## Required work
Would you return, word for word, the lines of the data below from the line with "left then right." through the line with "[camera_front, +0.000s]", and no others?

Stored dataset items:

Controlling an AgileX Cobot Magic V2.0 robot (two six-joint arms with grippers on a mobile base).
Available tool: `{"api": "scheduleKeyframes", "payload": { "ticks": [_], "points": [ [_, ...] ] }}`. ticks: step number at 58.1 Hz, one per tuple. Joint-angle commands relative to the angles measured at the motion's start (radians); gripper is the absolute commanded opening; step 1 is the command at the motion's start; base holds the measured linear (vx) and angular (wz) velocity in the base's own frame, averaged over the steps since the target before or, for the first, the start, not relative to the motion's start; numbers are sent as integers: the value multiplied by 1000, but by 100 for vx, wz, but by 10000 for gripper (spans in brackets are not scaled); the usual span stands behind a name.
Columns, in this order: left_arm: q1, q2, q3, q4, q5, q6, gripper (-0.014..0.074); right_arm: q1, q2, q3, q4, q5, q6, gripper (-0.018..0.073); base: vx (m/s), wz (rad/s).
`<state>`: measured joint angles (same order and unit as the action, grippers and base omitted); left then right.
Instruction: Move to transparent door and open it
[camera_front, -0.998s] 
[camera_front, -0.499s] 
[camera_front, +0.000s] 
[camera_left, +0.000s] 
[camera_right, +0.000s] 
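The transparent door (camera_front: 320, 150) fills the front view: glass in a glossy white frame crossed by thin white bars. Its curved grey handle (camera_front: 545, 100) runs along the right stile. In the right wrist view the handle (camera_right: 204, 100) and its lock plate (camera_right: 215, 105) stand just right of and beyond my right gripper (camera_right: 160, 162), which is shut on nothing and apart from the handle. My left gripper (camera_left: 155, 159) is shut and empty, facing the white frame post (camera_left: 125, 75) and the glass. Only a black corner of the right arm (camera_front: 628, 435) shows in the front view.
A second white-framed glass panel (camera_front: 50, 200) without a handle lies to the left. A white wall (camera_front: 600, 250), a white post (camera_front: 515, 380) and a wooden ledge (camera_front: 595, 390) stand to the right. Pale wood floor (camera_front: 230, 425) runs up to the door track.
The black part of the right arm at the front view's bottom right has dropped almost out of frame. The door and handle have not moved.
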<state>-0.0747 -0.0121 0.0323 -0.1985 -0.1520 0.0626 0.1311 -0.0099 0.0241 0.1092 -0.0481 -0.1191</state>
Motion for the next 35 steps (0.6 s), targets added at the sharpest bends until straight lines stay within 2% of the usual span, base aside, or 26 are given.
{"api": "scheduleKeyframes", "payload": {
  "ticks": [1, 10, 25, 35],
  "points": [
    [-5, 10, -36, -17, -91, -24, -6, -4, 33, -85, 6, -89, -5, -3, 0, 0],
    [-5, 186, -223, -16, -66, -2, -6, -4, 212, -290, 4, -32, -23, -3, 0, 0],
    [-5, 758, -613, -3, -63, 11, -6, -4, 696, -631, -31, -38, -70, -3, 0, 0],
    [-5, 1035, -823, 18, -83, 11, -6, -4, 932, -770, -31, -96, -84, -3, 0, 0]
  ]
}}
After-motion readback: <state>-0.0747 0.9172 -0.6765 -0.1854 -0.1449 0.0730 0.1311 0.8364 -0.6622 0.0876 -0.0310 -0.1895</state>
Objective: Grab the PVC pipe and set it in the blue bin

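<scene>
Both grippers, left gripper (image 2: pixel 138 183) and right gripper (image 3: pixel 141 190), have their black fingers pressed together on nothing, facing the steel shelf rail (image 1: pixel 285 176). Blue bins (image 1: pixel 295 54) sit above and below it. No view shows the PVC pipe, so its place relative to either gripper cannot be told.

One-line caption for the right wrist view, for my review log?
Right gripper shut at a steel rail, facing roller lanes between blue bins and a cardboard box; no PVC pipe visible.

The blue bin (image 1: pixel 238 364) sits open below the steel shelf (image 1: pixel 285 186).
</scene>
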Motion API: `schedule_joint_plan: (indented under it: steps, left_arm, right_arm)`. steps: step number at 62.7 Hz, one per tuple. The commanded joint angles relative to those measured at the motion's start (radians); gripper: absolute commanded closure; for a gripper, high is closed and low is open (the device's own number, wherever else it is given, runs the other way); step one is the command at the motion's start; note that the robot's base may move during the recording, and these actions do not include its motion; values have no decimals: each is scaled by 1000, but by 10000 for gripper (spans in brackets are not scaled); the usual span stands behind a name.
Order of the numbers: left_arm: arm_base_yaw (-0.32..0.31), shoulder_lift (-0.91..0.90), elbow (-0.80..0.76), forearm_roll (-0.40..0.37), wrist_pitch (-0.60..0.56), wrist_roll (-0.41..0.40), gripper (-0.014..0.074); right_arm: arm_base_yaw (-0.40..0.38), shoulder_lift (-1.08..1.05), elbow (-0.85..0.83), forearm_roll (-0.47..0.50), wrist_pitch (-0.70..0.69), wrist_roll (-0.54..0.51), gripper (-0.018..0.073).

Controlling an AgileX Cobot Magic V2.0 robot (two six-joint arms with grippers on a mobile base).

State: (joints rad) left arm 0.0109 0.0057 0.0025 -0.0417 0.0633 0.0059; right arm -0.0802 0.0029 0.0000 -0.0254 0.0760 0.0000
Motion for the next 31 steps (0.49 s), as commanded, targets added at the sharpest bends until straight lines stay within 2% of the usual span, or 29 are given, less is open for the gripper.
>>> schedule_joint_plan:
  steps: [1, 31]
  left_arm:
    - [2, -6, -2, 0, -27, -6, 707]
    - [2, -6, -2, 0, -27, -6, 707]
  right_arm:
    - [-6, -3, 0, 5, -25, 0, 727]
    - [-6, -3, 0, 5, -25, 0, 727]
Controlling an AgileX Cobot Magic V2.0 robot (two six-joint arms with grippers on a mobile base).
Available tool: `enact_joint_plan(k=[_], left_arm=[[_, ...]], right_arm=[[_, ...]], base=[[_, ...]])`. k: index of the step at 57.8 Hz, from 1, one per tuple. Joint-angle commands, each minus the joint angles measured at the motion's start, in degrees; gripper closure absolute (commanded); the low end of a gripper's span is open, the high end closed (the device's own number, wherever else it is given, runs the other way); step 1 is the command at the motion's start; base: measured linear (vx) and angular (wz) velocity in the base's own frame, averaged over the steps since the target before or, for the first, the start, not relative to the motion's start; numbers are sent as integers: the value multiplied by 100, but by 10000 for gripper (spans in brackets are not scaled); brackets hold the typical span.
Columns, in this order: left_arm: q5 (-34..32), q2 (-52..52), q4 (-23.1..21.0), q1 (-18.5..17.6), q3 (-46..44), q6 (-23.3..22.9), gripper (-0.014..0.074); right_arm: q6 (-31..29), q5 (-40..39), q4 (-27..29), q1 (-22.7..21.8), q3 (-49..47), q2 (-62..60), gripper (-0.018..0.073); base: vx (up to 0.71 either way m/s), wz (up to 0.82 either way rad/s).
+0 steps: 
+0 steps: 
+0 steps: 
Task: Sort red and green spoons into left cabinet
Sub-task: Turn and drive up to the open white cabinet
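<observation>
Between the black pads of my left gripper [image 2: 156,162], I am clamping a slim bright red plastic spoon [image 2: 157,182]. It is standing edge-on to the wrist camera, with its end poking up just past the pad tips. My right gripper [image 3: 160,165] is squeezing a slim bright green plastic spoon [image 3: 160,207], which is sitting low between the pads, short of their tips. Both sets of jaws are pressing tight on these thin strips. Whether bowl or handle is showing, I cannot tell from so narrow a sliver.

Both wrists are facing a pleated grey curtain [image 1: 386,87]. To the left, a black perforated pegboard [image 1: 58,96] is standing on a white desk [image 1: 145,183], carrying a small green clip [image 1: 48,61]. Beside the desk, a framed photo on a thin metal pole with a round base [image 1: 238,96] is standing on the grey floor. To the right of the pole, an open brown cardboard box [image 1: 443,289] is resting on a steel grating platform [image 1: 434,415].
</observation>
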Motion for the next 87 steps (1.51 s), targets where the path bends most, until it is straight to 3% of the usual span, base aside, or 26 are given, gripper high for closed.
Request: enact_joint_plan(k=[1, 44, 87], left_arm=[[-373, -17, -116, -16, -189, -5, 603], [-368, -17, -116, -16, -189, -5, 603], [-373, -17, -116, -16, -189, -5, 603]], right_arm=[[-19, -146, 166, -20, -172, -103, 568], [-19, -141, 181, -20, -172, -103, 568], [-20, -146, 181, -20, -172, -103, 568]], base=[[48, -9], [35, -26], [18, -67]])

## Output of the task
`<state>`: measured joint angles (same order and unit as the action, grippers and base omitted); left then right.
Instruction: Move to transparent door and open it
[camera_front, -0.998s] 
[camera_front, -0.499s] 
[camera_front, +0.000s] 

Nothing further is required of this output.